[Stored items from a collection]
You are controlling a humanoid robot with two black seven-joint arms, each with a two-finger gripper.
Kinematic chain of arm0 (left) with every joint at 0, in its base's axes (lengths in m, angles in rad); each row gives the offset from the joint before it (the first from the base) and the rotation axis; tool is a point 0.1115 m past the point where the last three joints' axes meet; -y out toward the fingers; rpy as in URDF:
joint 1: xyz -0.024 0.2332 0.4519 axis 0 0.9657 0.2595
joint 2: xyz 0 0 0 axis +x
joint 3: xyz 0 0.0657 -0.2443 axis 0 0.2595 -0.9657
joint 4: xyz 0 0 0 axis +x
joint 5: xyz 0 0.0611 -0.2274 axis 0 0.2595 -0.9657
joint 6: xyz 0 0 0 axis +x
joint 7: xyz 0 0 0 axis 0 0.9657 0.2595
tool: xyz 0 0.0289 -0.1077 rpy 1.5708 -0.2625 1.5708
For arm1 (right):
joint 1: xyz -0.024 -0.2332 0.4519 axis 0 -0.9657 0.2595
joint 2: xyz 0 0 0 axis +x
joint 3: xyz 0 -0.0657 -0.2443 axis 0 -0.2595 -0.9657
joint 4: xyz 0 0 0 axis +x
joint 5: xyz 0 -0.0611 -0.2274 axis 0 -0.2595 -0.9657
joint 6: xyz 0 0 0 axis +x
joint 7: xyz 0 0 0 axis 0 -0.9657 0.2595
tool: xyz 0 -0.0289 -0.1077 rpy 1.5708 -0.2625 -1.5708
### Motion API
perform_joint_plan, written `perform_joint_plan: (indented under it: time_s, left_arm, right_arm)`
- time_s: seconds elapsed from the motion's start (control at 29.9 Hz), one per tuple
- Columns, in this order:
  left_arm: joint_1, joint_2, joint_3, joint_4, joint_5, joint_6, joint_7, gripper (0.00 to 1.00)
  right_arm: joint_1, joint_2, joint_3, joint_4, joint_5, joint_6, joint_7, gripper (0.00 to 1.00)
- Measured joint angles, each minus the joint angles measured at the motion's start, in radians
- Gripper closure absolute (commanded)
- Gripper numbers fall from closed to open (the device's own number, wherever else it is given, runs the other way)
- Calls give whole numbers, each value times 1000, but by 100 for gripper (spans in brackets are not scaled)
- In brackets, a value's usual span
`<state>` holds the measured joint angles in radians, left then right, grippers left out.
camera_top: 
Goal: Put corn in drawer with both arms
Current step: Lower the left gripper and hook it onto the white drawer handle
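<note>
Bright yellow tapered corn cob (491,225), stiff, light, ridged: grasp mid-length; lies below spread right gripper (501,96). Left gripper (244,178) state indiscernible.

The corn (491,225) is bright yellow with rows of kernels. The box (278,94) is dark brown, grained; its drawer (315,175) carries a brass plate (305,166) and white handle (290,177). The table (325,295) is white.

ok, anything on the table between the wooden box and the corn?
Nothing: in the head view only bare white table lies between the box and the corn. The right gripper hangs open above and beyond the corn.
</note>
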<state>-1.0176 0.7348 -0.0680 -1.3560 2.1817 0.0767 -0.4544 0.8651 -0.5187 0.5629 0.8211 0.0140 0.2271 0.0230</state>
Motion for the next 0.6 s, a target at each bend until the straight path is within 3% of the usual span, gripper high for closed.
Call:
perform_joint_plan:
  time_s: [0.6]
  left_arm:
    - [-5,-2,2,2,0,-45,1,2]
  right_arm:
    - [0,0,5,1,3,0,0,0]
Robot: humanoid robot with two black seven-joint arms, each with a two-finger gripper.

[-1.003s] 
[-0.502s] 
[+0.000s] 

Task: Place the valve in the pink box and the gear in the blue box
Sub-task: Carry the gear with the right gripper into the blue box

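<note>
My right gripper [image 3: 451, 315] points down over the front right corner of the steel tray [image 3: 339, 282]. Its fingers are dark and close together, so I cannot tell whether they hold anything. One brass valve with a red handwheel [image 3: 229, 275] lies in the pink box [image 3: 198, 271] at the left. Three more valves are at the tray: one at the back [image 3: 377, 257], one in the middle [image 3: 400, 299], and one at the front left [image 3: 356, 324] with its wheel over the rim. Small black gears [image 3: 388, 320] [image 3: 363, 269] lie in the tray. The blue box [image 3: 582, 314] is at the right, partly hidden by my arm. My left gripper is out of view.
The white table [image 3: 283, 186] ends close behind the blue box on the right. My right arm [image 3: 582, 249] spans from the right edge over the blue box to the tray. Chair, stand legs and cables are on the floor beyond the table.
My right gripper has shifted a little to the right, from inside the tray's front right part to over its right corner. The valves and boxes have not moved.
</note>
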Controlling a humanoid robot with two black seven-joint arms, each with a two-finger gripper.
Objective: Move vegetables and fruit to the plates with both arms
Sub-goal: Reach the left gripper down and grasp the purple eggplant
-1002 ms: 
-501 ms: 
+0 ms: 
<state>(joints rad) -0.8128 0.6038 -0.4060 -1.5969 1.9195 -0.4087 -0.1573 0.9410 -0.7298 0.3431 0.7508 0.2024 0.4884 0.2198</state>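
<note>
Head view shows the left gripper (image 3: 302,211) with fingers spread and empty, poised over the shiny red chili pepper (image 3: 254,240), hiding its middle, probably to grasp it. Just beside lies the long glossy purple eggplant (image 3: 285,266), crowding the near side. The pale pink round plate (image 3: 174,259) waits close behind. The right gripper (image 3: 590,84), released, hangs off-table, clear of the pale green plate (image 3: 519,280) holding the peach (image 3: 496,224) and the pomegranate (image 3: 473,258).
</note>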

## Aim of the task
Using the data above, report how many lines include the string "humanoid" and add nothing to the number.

## Solution for this exercise
3